*** Opening RECORD EXCERPTS ***

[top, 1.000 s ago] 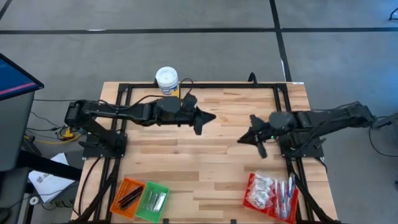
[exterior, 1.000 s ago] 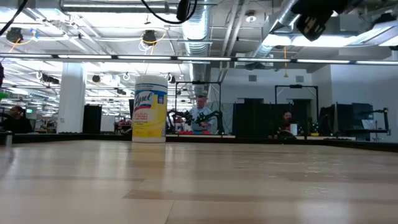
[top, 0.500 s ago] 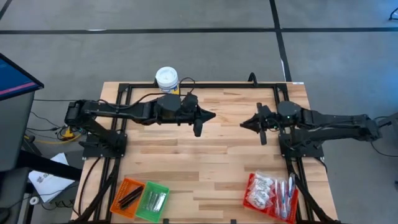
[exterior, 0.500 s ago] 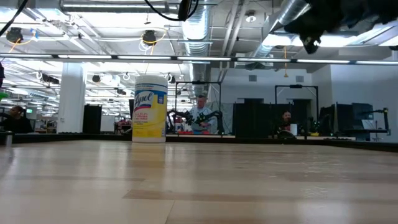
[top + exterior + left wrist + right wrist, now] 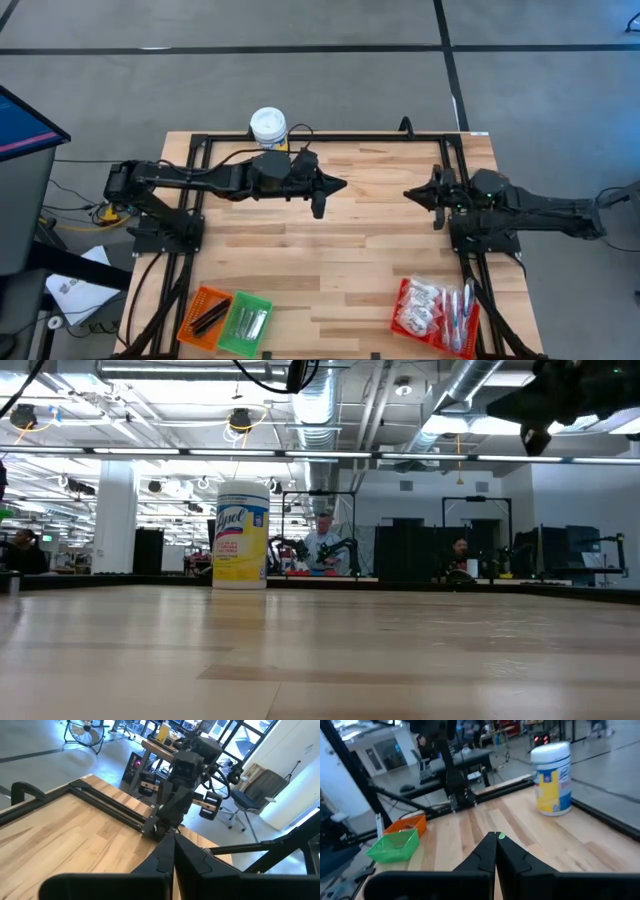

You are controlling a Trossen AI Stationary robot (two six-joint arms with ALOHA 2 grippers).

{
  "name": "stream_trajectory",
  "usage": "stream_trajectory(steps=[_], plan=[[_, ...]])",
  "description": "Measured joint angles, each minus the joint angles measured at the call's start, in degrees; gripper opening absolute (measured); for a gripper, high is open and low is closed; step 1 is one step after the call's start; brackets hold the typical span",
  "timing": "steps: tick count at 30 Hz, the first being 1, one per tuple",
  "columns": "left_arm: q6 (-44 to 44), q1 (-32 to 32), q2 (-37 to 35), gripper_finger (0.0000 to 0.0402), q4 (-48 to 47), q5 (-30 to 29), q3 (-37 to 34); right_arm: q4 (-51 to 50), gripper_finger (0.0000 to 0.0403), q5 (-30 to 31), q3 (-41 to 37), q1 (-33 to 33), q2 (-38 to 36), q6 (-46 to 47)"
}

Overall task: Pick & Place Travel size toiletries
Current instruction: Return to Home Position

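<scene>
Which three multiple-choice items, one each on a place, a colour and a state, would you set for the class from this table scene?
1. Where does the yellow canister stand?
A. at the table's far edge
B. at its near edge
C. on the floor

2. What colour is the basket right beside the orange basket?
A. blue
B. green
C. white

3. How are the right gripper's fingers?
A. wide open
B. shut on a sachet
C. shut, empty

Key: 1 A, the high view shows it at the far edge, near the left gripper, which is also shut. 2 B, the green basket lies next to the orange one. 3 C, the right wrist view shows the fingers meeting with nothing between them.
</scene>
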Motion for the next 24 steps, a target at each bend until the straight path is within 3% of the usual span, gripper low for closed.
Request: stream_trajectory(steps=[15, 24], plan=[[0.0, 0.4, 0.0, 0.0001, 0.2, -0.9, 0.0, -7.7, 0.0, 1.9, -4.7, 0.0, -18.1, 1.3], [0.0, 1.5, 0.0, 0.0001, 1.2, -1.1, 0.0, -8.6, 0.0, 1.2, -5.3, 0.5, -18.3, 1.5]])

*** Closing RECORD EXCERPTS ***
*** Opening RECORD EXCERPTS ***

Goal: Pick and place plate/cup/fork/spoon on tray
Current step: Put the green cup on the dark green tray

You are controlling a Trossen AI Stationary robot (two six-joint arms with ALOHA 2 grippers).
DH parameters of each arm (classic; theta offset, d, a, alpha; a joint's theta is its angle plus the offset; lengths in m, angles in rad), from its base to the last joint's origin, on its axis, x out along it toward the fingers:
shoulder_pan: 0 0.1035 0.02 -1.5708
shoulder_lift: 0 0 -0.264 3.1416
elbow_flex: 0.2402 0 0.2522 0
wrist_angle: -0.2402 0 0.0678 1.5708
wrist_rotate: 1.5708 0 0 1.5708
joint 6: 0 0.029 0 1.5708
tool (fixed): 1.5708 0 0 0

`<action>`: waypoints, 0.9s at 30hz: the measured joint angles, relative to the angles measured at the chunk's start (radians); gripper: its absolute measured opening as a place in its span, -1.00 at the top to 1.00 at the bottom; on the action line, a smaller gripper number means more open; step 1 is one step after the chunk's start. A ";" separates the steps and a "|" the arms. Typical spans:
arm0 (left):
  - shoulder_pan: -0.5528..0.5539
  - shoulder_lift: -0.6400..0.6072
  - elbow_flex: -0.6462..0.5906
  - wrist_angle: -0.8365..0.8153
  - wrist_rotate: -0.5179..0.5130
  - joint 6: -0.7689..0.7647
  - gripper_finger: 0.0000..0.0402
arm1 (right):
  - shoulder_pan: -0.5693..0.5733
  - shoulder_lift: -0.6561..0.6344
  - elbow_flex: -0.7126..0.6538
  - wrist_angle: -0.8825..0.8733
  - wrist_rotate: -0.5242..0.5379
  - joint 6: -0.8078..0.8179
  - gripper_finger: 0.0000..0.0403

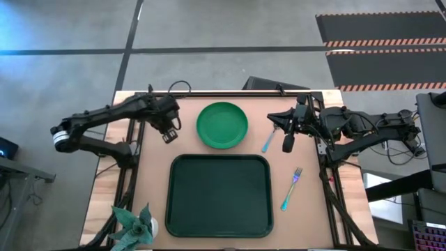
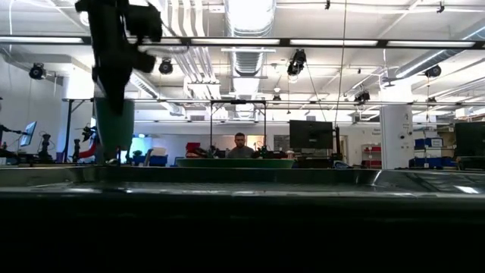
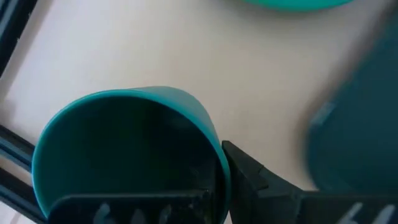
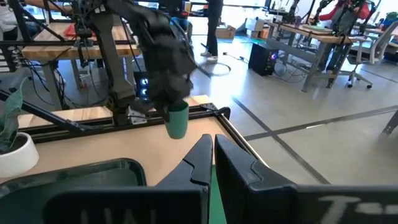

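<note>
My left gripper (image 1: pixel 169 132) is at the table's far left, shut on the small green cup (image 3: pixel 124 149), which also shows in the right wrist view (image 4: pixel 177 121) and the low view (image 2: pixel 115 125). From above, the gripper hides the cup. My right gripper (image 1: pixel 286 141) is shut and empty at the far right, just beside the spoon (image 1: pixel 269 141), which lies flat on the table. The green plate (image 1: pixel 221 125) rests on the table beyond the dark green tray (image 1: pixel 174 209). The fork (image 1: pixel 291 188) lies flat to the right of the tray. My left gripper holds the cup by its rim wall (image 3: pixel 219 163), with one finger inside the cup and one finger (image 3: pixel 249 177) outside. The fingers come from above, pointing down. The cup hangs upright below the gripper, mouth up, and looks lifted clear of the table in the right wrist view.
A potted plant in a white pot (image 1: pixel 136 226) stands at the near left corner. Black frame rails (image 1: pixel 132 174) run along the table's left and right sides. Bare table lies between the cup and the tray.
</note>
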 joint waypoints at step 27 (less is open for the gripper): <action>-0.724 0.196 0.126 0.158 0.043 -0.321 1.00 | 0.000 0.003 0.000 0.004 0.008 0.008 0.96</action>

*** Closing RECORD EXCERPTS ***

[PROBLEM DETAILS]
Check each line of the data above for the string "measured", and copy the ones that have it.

[ANSWER]
  "description": "Measured joint angles, each minus the joint angles measured at the call's start, in degrees; gripper opening absolute (measured); for a gripper, high is open and low is closed; step 1 is one step after the call's start; brackets hold the typical span",
`<action>`: waypoints, 0.9s at 30hz: the measured joint angles, relative to the angles measured at the chunk's start (radians); gripper: its absolute measured opening as a place in its span, -1.00 at the top to 1.00 at the bottom; on the action line, a smaller gripper number means more open; step 1 is one step after the chunk's start. A ";" separates the steps and a "|" the arms. Typical spans:

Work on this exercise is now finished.